Et si selon le directeur RSE de Loxam, Cédric Conrard, « les émissions directes ne représentent que 6% des émissions totales de l’entreprise », le travail que prépare l’entreprise sur ses émissions indirectes la place en « ambassadeur » pour tout un secteur.
« Nous sommes un pont entre les constructeurs et les clients finaux », déclare ainsi M. Déprez.
Une flotte composée de 650 000 engins passe en effet chaque année entre les mains de l’entreprise. Le premier loueur de matériel de BTP d’Europe affiche une croissance historique, avec un chiffre d’affaire titillant les 2,3 milliards d’euros en 2021.
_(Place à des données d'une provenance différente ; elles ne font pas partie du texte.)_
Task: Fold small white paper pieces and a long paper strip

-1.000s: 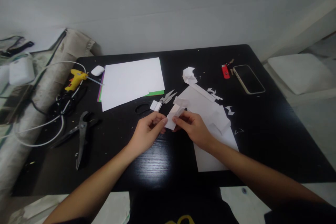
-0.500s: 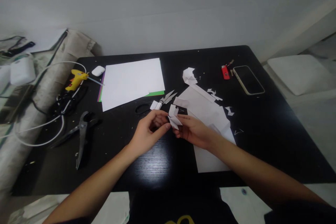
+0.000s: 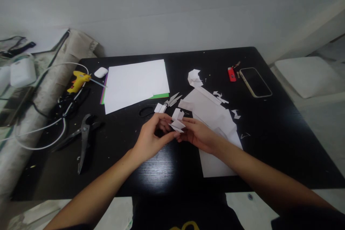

L’entreprise peut ainsi se permettre d’investir plus de 700 millions d’euros par an pour décarboner ses activités. « La prise de conscience de l’accélération de la transition écologique est bien présente dans le monde économique et financier » affirme M. Déprez.
Laurence Boone se propose alors de revenir dans trois ans pour constater les évolutions. D’ici là, « de gros progrès auront été faits » lui répond M. Déprez.
D’autant que pour le vice-président de la BEI, « le premier prêt est toujours le plus dur à obtenir » ajoutant, non sans humour, qu’il attend dorénavant les demandes des concurrents, car l’ensemble du secteur doit effectuer cette transition et « l’Europe est là, de manière concrète, pour améliorer la vie des européens ».